We assume that the high degree of community seasonal development, which was indicated by high CSDI in Violion and by significant development in community SLA in both Cynosurion and Violion, together with high forage indicator values of later-developing species were accountable for the remarkable stabilization of forage quality later in the vegetation season in these sites. According to the authors’ knowledge, this is the first time that seasonal decline in forage quality deferred by seasonal development of plant species composition within the community has been described. However, it was previously suggested that late-flowering species at an immature stage of reproductive development might moderate the seasonal decline in forage quality (Smith and Jones 1991; Duru 1997). Seasonal development of plant species composition is an intrinsic characteristic of many types of semi-natural grasslands, and the extent of such development is influenced by the diversity of plant functional types that is elevated by intensity of disturbance (Kleyer 1999; Louault et al. 2005). This is clear from the long-time unmanaged Bromion, where the early spring dominant Brachypodium pinnatum quickly closed the canopy and even increased its dominance later in the season. Thus, forage quality decline at this site may be further explained by the plant ageing process that is connected to an increase in less digestible structural tissues (stems) on the account of metabolic tissues (leaves). Contrary to this, Cynosurion and Violion sites possess communities that have become established under long-lasting grazing pressures starting each season in May or even earlier. Each year, species with early spring growth are suppressed by defoliation and trampling, therefore species such as Agrostis capillaris and Trifolium repens requiring higher thermic sum (Bovolenta et al. 2008) are able to coexist and their young tissues become a significant part of the community biomass later in the season. In Violion, the increase in legumes (Trifolium pratense, T. repens) was particularly responsible for stabilization of forage quality, partly due to their high nitrogen concentrations (Ďurková and Jančovič 2003), partly due to positive effect of high nitrogen concentration tissues on digestion process (Niderkorn and Baumont 2009) and partly due to increasing growth and foliar nitrogen concentrations in neighbouring plants (Spehn et al. 2002).

Conclusions

The remarkably stable forage quality obtained by a late harvest of species-rich grasslands should be added to the list of important functional characteristics of semi-natural grasslands, which were lately synthesized by Sanderson et al. (2004). Future agri-environmental measures should take into consideration that a late harvest without decreased forage quality could be expected in grasslands with high seasonal development of species proportions, at least in the first year after the shift from early spring to summer defoliation management.

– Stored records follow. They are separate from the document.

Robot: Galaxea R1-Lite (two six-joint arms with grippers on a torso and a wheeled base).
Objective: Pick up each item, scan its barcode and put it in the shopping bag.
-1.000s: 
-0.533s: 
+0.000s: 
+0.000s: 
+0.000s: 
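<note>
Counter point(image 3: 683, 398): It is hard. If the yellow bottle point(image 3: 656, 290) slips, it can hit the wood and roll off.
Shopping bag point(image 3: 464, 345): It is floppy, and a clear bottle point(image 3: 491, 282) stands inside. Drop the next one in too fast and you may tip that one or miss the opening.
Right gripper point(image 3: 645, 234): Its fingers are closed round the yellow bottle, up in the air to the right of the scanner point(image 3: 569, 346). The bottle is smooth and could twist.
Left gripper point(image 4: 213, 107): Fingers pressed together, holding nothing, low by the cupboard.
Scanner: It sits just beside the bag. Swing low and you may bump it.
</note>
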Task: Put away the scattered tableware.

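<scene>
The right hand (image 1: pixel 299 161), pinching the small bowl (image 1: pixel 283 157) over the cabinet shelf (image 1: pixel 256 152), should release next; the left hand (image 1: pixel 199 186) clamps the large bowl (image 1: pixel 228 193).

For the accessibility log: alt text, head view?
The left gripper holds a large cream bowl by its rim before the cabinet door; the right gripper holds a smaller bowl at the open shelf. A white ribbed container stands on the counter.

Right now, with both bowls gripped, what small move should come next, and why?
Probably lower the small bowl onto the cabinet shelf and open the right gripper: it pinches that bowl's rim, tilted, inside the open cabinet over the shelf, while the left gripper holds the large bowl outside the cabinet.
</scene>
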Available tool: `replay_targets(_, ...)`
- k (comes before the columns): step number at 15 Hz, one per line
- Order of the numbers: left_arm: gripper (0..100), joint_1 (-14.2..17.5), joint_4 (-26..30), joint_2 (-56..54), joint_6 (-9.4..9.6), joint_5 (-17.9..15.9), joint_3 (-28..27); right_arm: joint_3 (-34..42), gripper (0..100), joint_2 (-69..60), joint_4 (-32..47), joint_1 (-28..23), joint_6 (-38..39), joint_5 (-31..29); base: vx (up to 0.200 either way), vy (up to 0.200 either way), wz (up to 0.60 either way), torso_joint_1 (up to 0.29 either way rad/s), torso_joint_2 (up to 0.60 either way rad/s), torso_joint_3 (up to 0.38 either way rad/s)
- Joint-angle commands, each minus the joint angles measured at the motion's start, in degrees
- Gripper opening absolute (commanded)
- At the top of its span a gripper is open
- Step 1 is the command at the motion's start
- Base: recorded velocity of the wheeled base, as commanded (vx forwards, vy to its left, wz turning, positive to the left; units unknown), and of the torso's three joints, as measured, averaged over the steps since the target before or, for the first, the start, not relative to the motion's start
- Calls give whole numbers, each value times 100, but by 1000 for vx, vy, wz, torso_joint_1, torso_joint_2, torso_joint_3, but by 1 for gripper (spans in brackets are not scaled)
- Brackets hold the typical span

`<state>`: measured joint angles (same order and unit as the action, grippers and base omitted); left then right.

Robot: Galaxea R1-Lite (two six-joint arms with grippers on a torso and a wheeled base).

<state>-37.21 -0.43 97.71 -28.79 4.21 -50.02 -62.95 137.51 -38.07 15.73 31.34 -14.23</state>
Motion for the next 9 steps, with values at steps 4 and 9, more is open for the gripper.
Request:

As the design of this study did not enable the separation of effects of community type from grazing history, future research based on replicated experimental plots with different management types within each respective community is needed. Also, the use of CSDI as a tool for the prediction of seasonal development of forage quality should be further tested and confronted with seasonal developments of crude fibre and OMD of biomass samples.